I know there's an old post from the spring where I say that I think I'm going to make up my own math program this year for Catherine out of the resources we already had. Well no. We're going with Singapore Math 5A and Life of Fred Fractions, Life of Fred Decimals and daily drills (for Catherine, those are the icing on the cake. Weird child). that's because I forgot two important factors: my enthusiasm for buying curriculum and Catherine.
With the Singapore Math I had the 5B student text hanging around from a used curriculum purchase. I kept looking at it and questioning my ability to put something together myself. Besides, wouldn't one structured program be the most comprehensive choice? I mean I could miss something important. OMG, I will miss something important! If she doesn't have some official curriculum thingee she'll be a math idiot! OMG, where's the credit card? WHERE IS THE CREDIT CARD?
I panicked. I hunted down the one Canadian supplier that has the old non-US Primary Math books and now have the complete set for grade 5. Bright side? I think I'll go with the panic plan after all because after flipping through 5A I'm astonished to see that it looks like it will be mostly stuff Catherine is familiar with. And 5B is a lot of geometry. Catherine approves. Her comment when I asked her to flip through the books was, "Looks fun."
The second part of the curriculum was Catherine's request. Life of Fred is a strange curriculum that explains concepts through stories about a five year old boy named Fred. I started looking at it because explaining concepts is where I fall on my face a lot. Sometimes it's because I don't know myself but more often it's related to the hard time I have expressing myself verbally. I stumble, stutter, backtrack...Catherine usually ends up more confused then she began. LOF takes me out of the picture completely. Catherine tried it and isn't simply happy about LOF but is eager for it to arrive so she can get started.

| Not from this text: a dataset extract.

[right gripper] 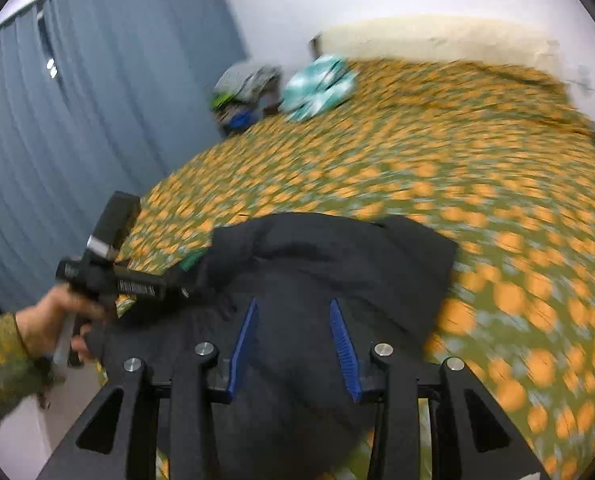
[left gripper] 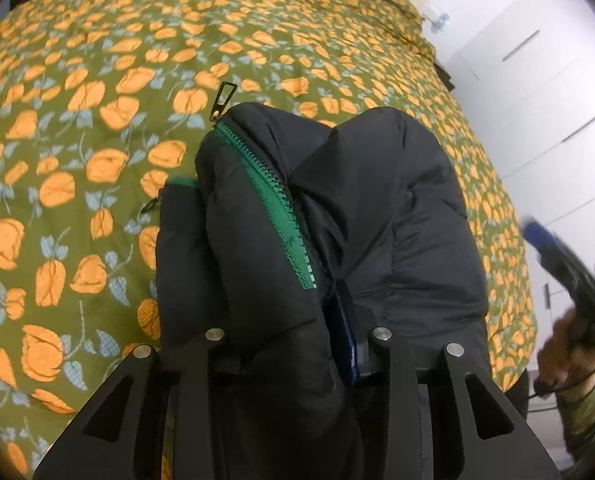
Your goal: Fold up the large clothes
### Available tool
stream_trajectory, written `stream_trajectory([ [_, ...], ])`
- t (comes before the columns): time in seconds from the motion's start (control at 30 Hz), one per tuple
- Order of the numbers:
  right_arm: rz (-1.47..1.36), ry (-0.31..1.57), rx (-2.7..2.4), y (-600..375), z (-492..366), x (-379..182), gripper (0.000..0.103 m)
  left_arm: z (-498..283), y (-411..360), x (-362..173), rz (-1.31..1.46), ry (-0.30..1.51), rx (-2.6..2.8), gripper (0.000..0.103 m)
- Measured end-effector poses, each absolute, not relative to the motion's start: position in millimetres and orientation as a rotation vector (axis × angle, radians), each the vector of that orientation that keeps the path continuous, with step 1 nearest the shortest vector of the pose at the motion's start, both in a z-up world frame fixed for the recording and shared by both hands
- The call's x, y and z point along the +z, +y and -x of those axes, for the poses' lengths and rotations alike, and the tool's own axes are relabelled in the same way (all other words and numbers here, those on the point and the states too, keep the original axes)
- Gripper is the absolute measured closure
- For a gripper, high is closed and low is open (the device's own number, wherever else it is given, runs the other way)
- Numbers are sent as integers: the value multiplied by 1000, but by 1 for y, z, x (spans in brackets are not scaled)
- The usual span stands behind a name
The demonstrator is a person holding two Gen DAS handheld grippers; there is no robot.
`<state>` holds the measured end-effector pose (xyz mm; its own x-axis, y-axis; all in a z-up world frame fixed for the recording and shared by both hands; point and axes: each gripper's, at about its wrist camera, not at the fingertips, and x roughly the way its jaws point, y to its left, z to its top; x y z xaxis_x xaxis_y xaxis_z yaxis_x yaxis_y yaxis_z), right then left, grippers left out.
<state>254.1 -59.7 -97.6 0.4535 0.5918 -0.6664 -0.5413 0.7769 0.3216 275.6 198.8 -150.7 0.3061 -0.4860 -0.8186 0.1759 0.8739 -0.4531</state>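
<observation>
Across the lower middle of both views lies the black jacket (left gripper: pixel 337 216), bunched on the bed's flowered quilt (left gripper: pixel 97 80) near its close edge, probably gathered there so a fold can be laid on flat bedding.

The left tongs (left gripper: pixel 293 332) have a thick roll of the jacket between them, and only one blue pad (left gripper: pixel 347 344) shows, pressed against the cloth. The other is buried, so they look clamped on the jacket, likely to carry that edge over. The right tongs (right gripper: pixel 293 340) stand apart above the dark fabric with both blue pads bare, and nothing is gripped, which suggests they are seeking a fresh hold.

The left wrist view alone shows the green zipper (left gripper: pixel 273 204) and its pull (left gripper: pixel 222 98) at upper centre, plus the other tool at its right edge. The right wrist view, blurred, alone gives the grey curtain (right gripper: pixel 77 140), the teal bundle (right gripper: pixel 317 86) at the bed's far side, and the person's left hand (right gripper: pixel 53 320) at lower left.
</observation>
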Motion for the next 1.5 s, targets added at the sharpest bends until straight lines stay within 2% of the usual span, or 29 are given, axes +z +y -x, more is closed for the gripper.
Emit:
stream_trajectory([
  [0.2, 24, 1038, 759, 48, -313, -156, 65, -283, 213, -176, 347, 1186, -478, 66],
  [0.33, 23, 1186, 718, 76, -334, -200, 66, -288, 228, -202, 379, 1207, -462, 66],
  [0.6, 60, 1179, 674, 85, -342, -244, 67, -297, 234, -229, 459, 1225, -453, 66],
  [0.73, 56, 1167, 674, 82, -344, -238, 66, -297, 230, -223, 422, 1233, -467, 65],
  [0.83, 52, 1151, 675, 71, -329, -210, 65, -292, 229, -219, 391, 1225, -475, 65],
  [0.97, 55, 1028, 772, 38, -260, -152, 65, -290, 233, -219, 409, 1223, -474, 64],
  [1.07, 6, 988, 831, 9, -204, -136, 64, -290, 232, -217, 385, 1225, -472, 64],
  [1.13, -16, 987, 825, -4, -181, -139, 64, -289, 229, -211, 348, 1224, -465, 63],
  [1.3, -79, 1109, 763, -16, -164, -195, 65, -283, 223, -203, 292, 1239, -482, 58],
  [1.5, -33, 1084, 758, -13, -162, -228, 67, -273, 227, -215, 364, 1219, -455, 53],
])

So that's the plan. Since inconsistency is my downfall I am really going to work at committing to both of these programs and the daily drills and not let frustration, boredom or distraction pull us away from them. For a few months at least.
5 comments:
Well at least you'll have a wide assortment of stuff to flip flop through when she wearies of this one :-p
I did a blog entry btw, you shamed me into it. First one in almost ten months.
http://dalailori.blogspot.com
Everybody seems to have their school year planned, but me. I need a week just to plan, heck I will take a few days. I really need to sit down with my mom and make a schedule that I can work out to get her took care of and our home school worked in.

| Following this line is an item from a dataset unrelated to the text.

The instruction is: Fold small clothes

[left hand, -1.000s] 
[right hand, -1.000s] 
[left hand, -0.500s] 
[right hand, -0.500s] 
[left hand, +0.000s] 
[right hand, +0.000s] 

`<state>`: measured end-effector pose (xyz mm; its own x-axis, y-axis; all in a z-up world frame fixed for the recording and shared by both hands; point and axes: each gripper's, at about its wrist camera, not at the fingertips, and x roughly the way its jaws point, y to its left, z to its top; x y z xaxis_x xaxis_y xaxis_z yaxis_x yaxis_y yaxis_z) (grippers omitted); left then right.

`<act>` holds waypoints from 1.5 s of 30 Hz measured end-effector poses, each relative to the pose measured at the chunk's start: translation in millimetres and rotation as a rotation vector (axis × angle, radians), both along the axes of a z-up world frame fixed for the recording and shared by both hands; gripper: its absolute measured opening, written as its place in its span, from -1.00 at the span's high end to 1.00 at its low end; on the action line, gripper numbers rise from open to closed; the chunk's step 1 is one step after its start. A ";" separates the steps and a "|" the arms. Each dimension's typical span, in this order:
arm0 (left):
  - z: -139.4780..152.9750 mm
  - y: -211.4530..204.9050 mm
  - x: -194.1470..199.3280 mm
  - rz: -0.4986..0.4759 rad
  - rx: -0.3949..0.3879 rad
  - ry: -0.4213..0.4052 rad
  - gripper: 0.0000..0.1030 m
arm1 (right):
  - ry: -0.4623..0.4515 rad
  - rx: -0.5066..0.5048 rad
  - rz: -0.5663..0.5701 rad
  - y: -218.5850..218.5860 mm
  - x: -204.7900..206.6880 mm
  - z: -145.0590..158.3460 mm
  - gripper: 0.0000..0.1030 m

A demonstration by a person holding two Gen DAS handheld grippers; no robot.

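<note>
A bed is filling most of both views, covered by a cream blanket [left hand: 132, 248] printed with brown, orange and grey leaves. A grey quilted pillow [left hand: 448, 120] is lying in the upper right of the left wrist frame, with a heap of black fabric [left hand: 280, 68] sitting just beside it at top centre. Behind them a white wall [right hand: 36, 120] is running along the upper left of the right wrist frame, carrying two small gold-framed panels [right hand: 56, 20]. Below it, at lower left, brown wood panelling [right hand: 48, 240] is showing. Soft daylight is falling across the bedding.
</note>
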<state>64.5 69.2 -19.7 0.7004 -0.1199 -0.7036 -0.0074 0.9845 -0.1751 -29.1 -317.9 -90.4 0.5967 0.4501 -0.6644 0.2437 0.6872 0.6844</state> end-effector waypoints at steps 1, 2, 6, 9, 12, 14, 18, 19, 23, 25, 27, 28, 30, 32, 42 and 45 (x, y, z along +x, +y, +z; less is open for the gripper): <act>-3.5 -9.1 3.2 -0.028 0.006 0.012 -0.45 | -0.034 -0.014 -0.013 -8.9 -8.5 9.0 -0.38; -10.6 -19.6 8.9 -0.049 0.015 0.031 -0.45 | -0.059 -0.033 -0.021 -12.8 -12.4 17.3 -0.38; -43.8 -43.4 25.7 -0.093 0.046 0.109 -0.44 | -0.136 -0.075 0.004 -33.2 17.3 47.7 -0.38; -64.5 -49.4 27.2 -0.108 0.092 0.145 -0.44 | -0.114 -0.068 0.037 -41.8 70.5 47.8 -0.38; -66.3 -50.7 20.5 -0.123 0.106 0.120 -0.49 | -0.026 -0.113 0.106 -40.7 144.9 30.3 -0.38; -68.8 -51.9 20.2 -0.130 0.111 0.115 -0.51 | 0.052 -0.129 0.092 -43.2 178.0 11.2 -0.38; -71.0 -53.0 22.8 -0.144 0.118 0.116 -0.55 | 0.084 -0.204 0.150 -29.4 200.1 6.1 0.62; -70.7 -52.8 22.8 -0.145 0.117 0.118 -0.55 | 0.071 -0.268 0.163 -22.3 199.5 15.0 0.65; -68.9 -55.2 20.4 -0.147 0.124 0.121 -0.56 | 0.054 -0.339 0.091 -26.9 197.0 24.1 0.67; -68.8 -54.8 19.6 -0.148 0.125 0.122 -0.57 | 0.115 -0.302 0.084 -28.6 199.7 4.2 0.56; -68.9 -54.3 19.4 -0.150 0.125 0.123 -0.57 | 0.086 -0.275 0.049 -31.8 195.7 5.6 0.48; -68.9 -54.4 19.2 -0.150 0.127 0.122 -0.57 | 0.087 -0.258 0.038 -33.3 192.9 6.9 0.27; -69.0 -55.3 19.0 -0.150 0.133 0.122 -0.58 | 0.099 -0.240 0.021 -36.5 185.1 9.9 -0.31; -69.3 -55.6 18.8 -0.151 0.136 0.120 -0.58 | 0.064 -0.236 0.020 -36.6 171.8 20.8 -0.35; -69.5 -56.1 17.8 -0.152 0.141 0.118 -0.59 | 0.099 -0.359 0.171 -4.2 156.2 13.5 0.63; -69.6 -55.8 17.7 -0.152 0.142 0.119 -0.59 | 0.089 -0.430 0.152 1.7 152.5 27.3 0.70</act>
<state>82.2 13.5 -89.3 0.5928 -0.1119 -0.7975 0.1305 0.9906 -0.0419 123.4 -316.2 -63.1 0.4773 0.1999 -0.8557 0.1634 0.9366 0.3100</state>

Now!, I'm pushing the panic button!
"But I wanted to BUY *something*!"
Exactly!!! Because you know, when you have to spend money on it it's really ever so much more effective. :D
Lorraine - One post isn't enough. :D Seriously, you could just post those links you keep finding and have an excellent blog!
Sometimes it's because I don't know myself but more often it's related to the hard time I have expressing myself verbally. I stumble, stutter, backtrack...
How refreshing to hear that I'm not the only one! It can be tiring to walk through the steps of ev-er-y-thing; it doesn't come naturally to me. :S
One thing about Fred - it's never boring. And rarely confusing. I hope you like it. And I hope my 12yo likes it too. His older sister does.